---------- Dataset content
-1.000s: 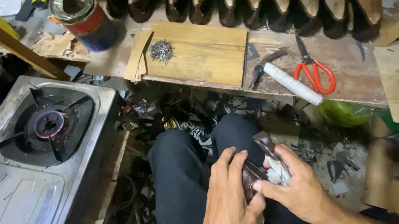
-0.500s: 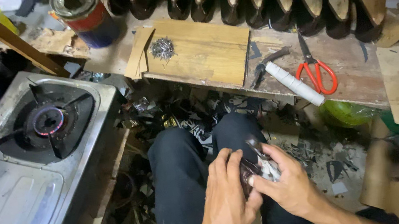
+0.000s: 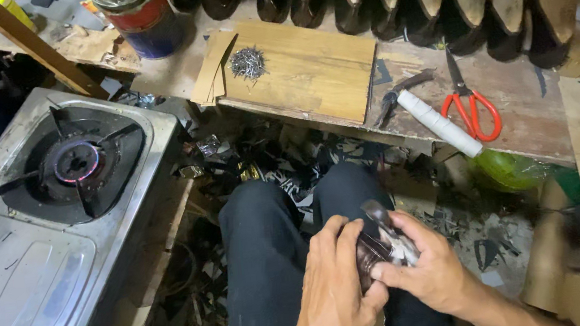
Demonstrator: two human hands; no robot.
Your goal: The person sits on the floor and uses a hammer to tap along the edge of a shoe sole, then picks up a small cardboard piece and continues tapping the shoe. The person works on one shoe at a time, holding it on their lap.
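dark shoe [image 3: 368, 260] on the lap, both hands at work on it.
head view: left hand [image 3: 334, 293] clasps the shoe; right hand [image 3: 430, 271] grips metal pincers [image 3: 387, 228] against it. finished-looking shoes [image 3: 432, 5] line the desk [image 3: 517, 111]; this one seems unfinished.

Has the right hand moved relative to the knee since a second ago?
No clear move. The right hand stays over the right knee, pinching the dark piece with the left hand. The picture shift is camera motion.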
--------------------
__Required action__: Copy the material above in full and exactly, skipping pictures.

__The answer__:
-1.000s: 
-0.500s: 
+0.000s: 
Demonstrator: two human hands; no robot.
Your goal: The person sits on the floor and uses a hammer to tap along the edge of a shoe sole, then picks up a small cardboard piece and continues tapping the shoe. The person works on one shoe at a time, holding it on their lap.
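dark shoe [image 3: 368, 260] on the lap, both hands at work on it.
head view: left hand [image 3: 334, 293] clasps the shoe; right hand [image 3: 430, 271] grips metal pincers [image 3: 387, 228] against it. finished-looking shoes [image 3: 432, 5] line the desk [image 3: 517, 111]; this one seems unfinished.

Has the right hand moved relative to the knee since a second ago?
No clear move. The right hand stays over the right knee, pinching the dark piece with the left hand. The picture shift is camera motion.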

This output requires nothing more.